Desde su infancia se le había inculcado que su unión sería una bendición para su mundo, un destino sagrado que debía cumplirse sin cuestionarlo.
—Pero las sacerdotisas…
Intentó explicarlo, repetir lo que había aprendido de memoria desde que tenía conciencia, el discurso que se le había impuesto. Pero la encapuchada no la dejó continuar.
—Las sacerdotisas interpretaron la profecía como les convenía… distorsionada por sus deseos —dijo con una frialdad más intensa que al aire del calabozo. —Él vendrá esta noche a cumplir el pacto que sembrará su semilla y maldecirá tu linaje… Sel-Naïma no siempre es piadosa.
Serethia intentaba procesarlo, pero su cerebro luchaba contra ello, sofocando cualquier réplica con las creencias que le habían impuesto desde que tenía memoria.
—Puedes elegir tu destino —agregó la mujer, de forma calmada, notando su titubeo —. O seguir dejando que otros lo hagan por ti.
La figura se alejó hacia un rincón, fundiéndose con la oscuridad que no parecía tener fin.
—Si eliges la primera opción, el viejo claro es tu salida. El que duerme bajo la luz de la luna tendrá misericordia de ti… siempre y cuando ofrezcas tu sangre como ofrenda.
Dejó una cajita de madera frente a la celda. Tenía runas lunares antiguas talladas en su superficie. La madera parecía como si hubiese absorbido la luz de la luna misma, y un leve resplandor azul emanaba de las runas.
—Llévala contigo todo el tiempo; guiará tu camino y te protegerá.
Y sin darle oportunidad de responder, la reja se abrió con un crujido seco.
Serethia tomó la caja y corrió hacía el lugar donde la figura había desaparecido. No lo pensó. Se negaba a seguir siendo la marioneta de la diosa Luna. Tampoco quería ser reducida a un simple instrumento para mantener a la línea Thalvaren en el poder, destinada únicamente a dar a luz armas.
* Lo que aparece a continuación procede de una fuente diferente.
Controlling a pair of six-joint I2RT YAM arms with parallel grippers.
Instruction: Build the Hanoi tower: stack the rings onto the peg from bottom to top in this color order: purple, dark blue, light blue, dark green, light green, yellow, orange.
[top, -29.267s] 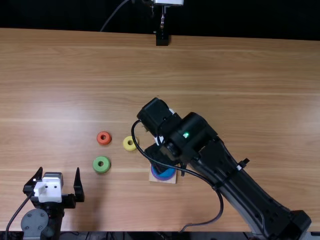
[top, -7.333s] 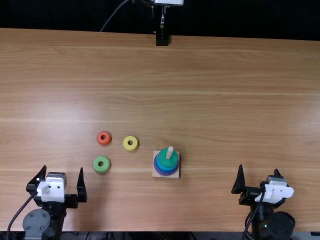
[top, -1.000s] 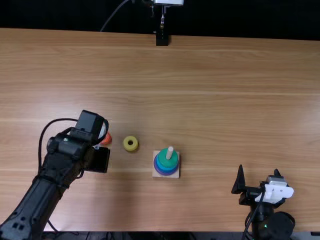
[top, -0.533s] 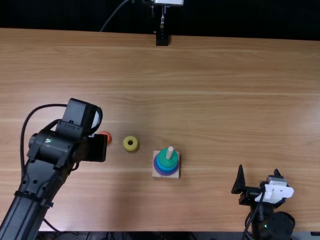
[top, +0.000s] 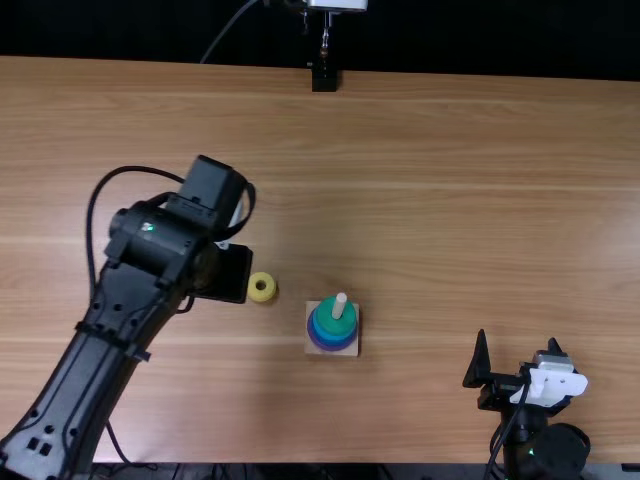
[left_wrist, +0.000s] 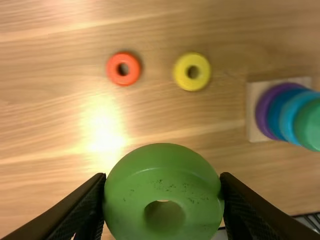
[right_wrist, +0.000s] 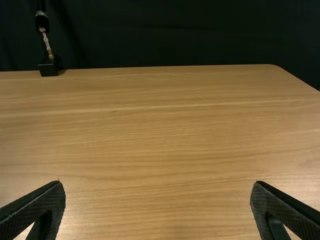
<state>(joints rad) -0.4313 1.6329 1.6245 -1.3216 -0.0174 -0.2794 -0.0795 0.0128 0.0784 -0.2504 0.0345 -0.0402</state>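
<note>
Left wrist view: left hand clamps light green ring (edge cut off). Top view: right hand wide, empty.

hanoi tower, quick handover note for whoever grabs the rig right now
Left gripper: shut on the light green ring, held above the table.
Right gripper: open, empty, near the table's near edge.
Done: purple, dark blue, light blue and dark green stacked on the peg, in order.
Loose on the table: yellow ring; orange ring, farther from the peg.
Left to do: light green, yellow, then orange.
</note>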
Esa certeza la empujaba a seguir, incluso cuando su cuerpo parecía resistirse. Su odio, más que la fuerza que le quedaba, la obligaba a actuar. Por esa razón, aunque sabía qué debía ir al bosque, tomó otro camino.
En su mundo solo existía un arma capaz de matar a un rey Alfa de la línea Thalvaren: la espada Nael’tharn, de su padre. La espada que había asesinado al legítimo heredero Alfa, el tío de Kaelvar. El arma que habría sido suya si su derecho de nacimiento no le hubiera sido arrebatado por una profecía.
Después de lo que para su cuerpo desgastado se sintió como una eternidad, finalmente llegó a su antigua casa. El silencio que la envolvía no le ofreció paz; era un vacío pesado, más cruel incluso que el que a veces la devoraba en el calabozo, porque aquí ese silencio le recordaba todo lo que Kaelvar le había arrebatado.
Respiró profundo, recordándose lo que había ido a buscar. Caminó apresuradamente, hasta el lugar donde sabía su padre guardaba el arma que una vez llevó a la guerra para posicionar al usurpador como el anterior rey Alfa.
Bajó el arma del lugar donde su padre solía mantenerla, la ató a su espalda y corrió, tan rápido como el peso del arma le permitía.
Cuando entró al bosque sagrado, la niebla engullía todo a su paso. Las sombras del bosque se cerraban a su alrededor mientras corría, y las ramas se enganchaban en su ropa. La túnica que llevaba no era adecuada para huir, pero no se detenía. No podía.
Entonces, lo oyó. El aullido que parecía querer romper el cielo. Y supo que Kaelvar ya lo sabía. También tenía la certeza de que las guerreras Sel’Kaïra la perseguían.
Corrió más rápido, saltando entre raíces y ramas, ignorando el dolor punzante en sus piernas. Pero cuando vio el río que apareció frente a ella, una figura surgió de la oscuridad, grande y rápida, y supo que ya era demasiado tarde para alcanzar el agua.
La criatura la embistió con tal fuerza que la arrojó contra un árbol, después de que algo filoso le desgarró el costado. El aire se le fue de golpe, pero no soltó ningún grito.